> [Exercise goal]
Pictures aside, quote the whole listing exactly.

** Opening Material provided block **

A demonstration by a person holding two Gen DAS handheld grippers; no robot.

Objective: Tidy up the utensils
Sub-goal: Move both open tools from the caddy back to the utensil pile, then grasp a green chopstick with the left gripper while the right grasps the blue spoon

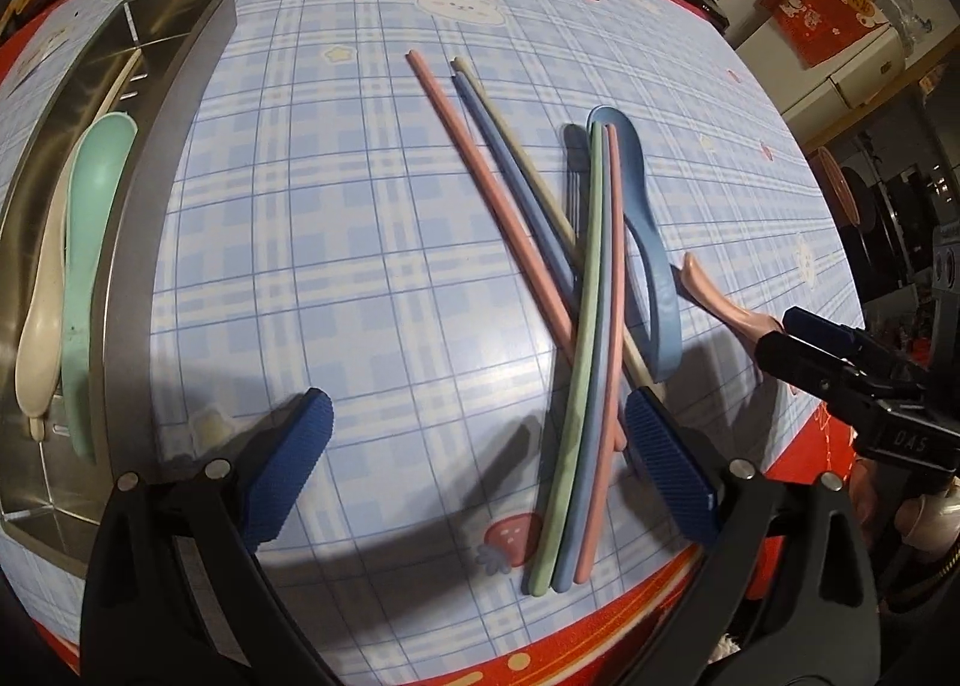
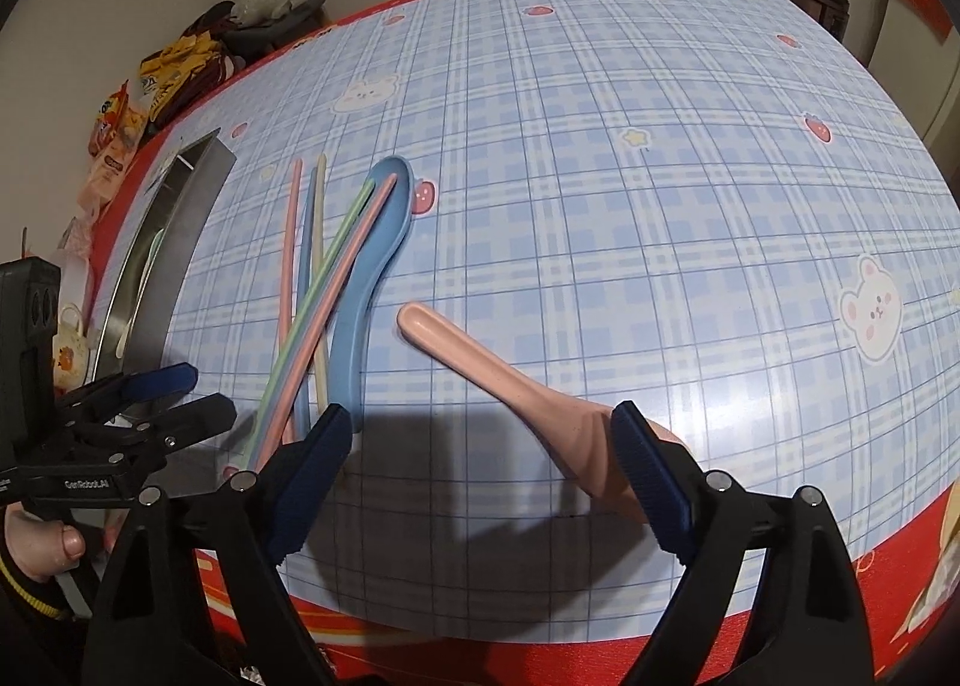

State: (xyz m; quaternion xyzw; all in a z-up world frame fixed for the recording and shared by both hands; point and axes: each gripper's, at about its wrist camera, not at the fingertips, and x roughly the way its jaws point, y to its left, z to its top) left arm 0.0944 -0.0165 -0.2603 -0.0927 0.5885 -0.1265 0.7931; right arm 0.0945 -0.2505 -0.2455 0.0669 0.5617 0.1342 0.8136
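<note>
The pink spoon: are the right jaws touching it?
Cannot tell. The right wrist view shows the pink spoon lying between the right gripper's open jaws, its bowl hidden behind one.

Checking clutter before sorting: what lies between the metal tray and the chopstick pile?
In the left wrist view, only bare checked tablecloth separates the metal tray from the chopstick pile.

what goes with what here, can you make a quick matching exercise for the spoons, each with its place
Things:
1. mint spoon
2. blue spoon
3. pink spoon

Places:
A. between the fingers of the open right claw
B. inside the steel tray
C. on the table under the chopsticks

Pairs: 1-B, 2-C, 3-A
</note>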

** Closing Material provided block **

> [Exercise answer]
A demonstration by a person holding two Gen DAS handheld grippers; no robot.

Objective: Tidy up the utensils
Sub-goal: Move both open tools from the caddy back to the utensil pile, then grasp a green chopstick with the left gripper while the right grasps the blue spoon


State: (xyz m; quaternion xyzw; all in a z-up world frame fixed for the recording and shared by both hands; point and axes: each gripper's, at about its wrist camera, not at the fingertips, and x roughly the way its jaws point, y to its left, z to its top) left arm 0.0944 -0.0165 -0.2603 -0.0927 0.5885 -0.1265 0.7931; right arm 0.0945 -0.2505 -0.2455 0.0669 0.5617 0.1342 0.8136
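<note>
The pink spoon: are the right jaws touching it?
Cannot tell. The right wrist view shows the pink spoon lying between the right gripper's open jaws, its bowl hidden behind one.

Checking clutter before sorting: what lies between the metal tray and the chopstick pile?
In the left wrist view, only bare checked tablecloth separates the metal tray from the chopstick pile.

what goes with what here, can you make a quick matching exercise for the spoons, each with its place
Things:
1. mint spoon
2. blue spoon
3. pink spoon

Places:
A. between the fingers of the open right claw
B. inside the steel tray
C. on the table under the chopsticks

Pairs: 1-B, 2-C, 3-A
</note>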

This exercise has no more to it.